The excipients selected include fillers, binders and lubricants that meet pharmacopoeial standards-microcrystalline cellulose is used as the filler to ensure the moldability of the tablets; hypromellose serves as the binder to enhance particle viscosity; and magnesium stearate is adopted as the lubricant to reduce friction during tableting. All raw materials shall undergo pretreatment such as pulverization, sieving through 80-100 mesh sieve and drying after entering the factory, with the moisture content controlled at 2-3% to ensure uniform mixing in the subsequent process.
Core Manufacturing Technology and Process
The tablet manufacturing adopts the wet granulation process with full automatic control, and the core process is divided into four steps.
Step 1: Mixing and granulation. The pretreated raw materials and excipients are put into a mixer, mixed at a low speed, and then sprayed with a binder prepared with purified water to form a soft material that "clumps when squeezed by hand and disintegrates when lightly pressed", which is then sieved through a 14-20 mesh sieve to make wet granules.

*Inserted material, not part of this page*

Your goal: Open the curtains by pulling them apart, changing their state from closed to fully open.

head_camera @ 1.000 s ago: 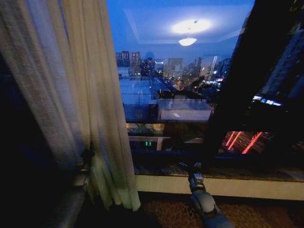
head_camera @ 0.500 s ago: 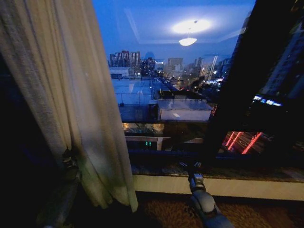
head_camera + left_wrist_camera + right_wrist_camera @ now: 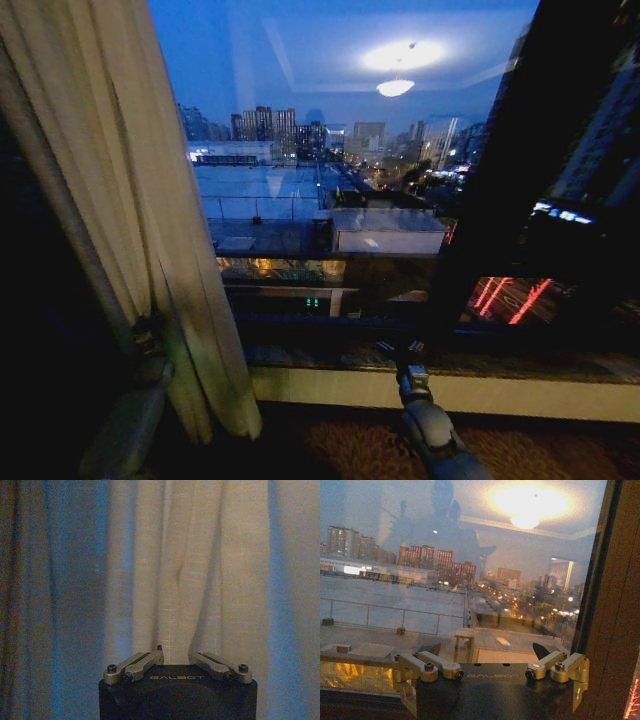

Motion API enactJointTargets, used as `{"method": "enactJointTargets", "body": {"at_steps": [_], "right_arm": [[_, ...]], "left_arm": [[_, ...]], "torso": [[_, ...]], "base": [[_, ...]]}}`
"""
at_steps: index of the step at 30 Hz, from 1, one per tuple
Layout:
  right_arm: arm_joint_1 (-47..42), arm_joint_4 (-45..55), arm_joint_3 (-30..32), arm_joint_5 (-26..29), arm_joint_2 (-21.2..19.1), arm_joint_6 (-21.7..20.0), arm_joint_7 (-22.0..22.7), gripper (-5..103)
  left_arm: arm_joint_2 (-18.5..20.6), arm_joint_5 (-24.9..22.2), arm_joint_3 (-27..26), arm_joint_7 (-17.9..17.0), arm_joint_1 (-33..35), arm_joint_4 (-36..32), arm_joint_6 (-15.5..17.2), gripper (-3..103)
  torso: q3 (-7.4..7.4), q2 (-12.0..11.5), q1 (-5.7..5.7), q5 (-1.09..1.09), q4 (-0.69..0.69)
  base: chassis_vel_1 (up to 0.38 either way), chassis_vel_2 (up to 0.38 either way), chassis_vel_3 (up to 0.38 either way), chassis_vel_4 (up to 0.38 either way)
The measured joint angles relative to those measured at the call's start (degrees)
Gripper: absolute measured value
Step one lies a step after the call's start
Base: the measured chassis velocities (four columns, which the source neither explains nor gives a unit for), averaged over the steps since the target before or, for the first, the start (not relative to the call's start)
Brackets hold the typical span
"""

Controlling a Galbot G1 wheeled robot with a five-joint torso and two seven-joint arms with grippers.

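Along the left side of the head view, the curtains point(image 3: 130, 230) hang bunched, long axis running top to bottom and leaning slightly rightward toward the hem, their top cut off by the frame. Low at the left, the left gripper point(image 3: 176, 656) pinches a pleat. At bottom centre, the right gripper point(image 3: 490, 652) is spread wide before the window glass point(image 3: 330, 200).

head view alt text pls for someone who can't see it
A sheer cream curtain is bunched at the left of a dusk city window, with the left gripper at its lower folds. The right gripper sits low by the window sill, holding nothing.
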Motion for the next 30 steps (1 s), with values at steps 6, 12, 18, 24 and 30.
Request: {"method": "enactJointTargets", "body": {"at_steps": [6,12,18,24,30], "right_arm": [[0.0,0.0,0.0,0.0,0.0,0.0,0.0,100],[0.0,0.0,0.0,0.0,0.0,0.0,0.0,100],[0.0,0.0,0.0,0.0,0.0,0.0,0.0,100],[0.0,0.0,0.0,0.0,0.0,0.0,0.0,100],[0.0,0.0,0.0,0.0,0.0,0.0,0.0,100]], "left_arm": [[1.4,0.2,-1.2,-1.4,-0.5,0.1,1.2,0],[2.6,2.0,-3.4,-3.5,-1.2,2.4,2.1,0],[3.3,2.6,-3.7,-3.3,-0.4,2.8,1.0,0],[0.0,-1.3,-1.3,3.8,6.1,-11.3,1.8,7],[-3.2,-2.7,-1.3,11.0,12.4,-21.9,1.6,24]], "torso": [[0.00,0.0,0.00,0.00,0.00],[0.00,0.0,0.00,0.00,-0.01],[-0.01,0.0,0.00,0.01,0.01],[-0.01,0.0,0.00,0.01,-0.03],[-0.01,0.0,0.00,0.02,-0.01]], "base": [[0.000,0.000,0.000,0.000],[0.000,0.000,0.000,0.000],[0.000,0.000,0.000,0.000],[0.000,0.000,0.000,0.000],[0.000,0.000,0.000,0.000]]}}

Step 2: Drying. The wet granules are sent to a fluidized bed dryer, with the air inlet temperature controlled at about 60℃ and the air outlet temperature stably maintained at 40-50℃ until the moisture content meets the standard.
Step 3: Granule sizing and total mixing. The dried granules are sized through a 16-20 mesh sieve, and lubricant is added for mixing for 10-15 minutes to ensure uniform granules.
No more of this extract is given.